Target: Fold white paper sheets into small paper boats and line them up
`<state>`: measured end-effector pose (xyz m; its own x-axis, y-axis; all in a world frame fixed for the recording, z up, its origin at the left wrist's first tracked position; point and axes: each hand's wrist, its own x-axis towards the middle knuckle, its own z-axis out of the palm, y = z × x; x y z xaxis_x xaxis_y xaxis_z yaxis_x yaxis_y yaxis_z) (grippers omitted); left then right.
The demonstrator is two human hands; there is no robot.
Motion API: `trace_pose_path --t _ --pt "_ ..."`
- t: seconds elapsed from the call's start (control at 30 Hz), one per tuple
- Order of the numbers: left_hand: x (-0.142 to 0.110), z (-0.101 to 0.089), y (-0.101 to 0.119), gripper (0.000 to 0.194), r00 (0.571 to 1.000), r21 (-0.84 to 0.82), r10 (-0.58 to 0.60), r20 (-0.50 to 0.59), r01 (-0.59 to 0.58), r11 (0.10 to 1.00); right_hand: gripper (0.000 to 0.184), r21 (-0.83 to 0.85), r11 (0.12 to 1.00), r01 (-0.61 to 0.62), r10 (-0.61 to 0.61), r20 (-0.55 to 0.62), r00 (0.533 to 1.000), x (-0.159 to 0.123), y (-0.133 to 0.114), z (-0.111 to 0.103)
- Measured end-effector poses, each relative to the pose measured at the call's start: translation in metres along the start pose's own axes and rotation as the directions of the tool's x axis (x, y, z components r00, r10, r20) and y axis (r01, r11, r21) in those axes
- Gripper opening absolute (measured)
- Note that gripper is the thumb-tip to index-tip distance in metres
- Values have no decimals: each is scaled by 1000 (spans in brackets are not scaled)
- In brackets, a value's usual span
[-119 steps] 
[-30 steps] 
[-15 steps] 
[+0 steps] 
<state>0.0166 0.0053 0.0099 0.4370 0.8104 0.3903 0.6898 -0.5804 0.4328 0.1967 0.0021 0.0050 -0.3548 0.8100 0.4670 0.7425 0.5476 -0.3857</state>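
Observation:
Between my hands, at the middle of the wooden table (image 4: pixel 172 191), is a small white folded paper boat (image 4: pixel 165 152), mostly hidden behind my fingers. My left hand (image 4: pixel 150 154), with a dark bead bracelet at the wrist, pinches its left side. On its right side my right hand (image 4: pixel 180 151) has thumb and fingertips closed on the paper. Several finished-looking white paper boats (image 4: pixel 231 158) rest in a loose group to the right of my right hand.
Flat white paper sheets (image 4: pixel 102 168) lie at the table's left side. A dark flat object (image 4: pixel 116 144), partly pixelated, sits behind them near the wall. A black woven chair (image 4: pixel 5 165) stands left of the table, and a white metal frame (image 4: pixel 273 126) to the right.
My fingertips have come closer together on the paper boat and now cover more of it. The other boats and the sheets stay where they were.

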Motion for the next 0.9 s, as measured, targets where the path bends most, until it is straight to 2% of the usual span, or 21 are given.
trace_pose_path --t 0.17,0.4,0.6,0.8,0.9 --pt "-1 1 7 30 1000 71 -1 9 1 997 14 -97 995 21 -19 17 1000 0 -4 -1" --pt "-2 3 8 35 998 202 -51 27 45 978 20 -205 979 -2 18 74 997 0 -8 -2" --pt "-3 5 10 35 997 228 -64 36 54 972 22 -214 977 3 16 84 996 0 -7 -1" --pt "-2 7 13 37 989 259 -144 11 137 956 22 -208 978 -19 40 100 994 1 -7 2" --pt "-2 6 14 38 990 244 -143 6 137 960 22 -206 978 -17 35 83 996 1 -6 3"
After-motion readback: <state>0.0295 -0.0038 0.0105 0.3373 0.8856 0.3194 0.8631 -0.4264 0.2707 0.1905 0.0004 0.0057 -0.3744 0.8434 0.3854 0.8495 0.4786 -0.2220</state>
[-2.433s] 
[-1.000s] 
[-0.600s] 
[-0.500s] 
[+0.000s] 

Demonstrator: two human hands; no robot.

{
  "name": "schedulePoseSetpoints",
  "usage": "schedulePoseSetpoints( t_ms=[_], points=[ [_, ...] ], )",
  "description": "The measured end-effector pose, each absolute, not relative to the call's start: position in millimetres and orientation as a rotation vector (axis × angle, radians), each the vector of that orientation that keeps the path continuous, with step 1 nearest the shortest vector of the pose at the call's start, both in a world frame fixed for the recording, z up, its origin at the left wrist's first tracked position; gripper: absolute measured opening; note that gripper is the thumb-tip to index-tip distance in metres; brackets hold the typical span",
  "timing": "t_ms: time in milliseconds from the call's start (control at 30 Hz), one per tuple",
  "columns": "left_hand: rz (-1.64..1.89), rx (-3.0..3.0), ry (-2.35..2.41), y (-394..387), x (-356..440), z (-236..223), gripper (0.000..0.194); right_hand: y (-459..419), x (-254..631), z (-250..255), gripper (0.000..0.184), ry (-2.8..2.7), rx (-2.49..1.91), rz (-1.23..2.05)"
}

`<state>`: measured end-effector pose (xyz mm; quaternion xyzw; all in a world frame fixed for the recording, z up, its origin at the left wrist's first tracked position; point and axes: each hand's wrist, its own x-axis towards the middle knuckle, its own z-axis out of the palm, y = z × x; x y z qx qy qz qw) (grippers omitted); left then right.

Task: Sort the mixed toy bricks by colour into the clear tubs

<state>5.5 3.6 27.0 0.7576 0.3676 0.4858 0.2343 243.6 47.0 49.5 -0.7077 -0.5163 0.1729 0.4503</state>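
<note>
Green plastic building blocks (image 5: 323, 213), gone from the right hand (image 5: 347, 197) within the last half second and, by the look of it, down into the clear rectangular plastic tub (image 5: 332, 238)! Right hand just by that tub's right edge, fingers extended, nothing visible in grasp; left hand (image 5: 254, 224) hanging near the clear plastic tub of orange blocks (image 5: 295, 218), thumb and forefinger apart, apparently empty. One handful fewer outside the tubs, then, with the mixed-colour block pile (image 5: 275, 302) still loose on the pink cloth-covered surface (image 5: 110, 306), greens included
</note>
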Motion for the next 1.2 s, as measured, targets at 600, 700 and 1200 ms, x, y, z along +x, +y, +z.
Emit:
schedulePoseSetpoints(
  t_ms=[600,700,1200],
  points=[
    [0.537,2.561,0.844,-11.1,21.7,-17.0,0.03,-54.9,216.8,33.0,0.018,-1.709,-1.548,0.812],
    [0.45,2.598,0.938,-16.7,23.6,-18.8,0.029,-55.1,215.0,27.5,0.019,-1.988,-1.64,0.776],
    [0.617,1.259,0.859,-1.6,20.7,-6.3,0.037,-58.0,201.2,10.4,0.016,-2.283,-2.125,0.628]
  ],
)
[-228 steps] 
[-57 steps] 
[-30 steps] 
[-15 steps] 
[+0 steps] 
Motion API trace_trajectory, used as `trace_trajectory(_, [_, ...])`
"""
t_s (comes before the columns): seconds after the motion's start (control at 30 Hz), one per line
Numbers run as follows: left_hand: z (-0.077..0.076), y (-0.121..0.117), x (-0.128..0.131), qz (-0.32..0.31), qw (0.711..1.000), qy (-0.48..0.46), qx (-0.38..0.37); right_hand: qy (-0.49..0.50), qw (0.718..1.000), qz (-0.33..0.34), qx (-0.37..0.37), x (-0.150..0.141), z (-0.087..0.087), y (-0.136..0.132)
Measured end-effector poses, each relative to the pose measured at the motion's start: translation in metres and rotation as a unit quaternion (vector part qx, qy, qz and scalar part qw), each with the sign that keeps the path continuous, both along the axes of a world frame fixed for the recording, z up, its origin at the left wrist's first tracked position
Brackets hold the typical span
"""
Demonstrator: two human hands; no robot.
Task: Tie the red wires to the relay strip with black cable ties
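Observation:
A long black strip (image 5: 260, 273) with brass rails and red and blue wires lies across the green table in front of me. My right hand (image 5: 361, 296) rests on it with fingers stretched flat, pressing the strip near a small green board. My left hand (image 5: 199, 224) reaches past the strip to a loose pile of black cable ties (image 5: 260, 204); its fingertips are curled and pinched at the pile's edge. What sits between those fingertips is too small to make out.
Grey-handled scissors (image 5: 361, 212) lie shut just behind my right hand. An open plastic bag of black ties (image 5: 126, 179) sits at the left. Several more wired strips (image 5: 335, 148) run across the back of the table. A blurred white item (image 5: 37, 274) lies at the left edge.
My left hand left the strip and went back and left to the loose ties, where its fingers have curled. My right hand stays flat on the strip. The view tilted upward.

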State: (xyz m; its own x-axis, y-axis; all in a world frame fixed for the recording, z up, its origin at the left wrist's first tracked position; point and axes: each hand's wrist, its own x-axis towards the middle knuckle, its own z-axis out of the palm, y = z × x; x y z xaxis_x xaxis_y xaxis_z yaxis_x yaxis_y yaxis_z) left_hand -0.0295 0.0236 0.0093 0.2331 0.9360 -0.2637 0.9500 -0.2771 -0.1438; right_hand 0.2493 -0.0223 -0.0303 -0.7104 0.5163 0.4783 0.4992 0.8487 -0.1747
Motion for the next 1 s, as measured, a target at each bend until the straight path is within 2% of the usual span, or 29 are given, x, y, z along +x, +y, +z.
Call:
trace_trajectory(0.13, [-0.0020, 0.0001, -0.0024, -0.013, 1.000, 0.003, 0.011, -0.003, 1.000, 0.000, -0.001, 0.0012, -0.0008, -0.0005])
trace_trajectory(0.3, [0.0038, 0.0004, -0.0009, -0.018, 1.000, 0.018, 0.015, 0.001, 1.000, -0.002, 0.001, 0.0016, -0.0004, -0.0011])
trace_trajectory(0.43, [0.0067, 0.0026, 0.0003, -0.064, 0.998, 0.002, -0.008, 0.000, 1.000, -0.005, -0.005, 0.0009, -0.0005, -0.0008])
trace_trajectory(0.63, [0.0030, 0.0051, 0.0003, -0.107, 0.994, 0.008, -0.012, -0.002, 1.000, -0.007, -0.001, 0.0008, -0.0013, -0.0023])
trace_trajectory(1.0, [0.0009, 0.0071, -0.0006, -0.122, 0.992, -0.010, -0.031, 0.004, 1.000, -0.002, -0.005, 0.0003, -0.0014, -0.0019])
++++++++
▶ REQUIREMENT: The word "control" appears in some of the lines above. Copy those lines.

▶ RESULT OF THE EXERCISE:
- t: seconds elapsed from the call's start (control at 30 Hz), one per tuple
  "timing": "t_ms: time in milliseconds from the call's start (control at 30 Hz), one per tuple",
t_s (comes before the columns): seconds after the motion's start (control at 30 Hz), one per line

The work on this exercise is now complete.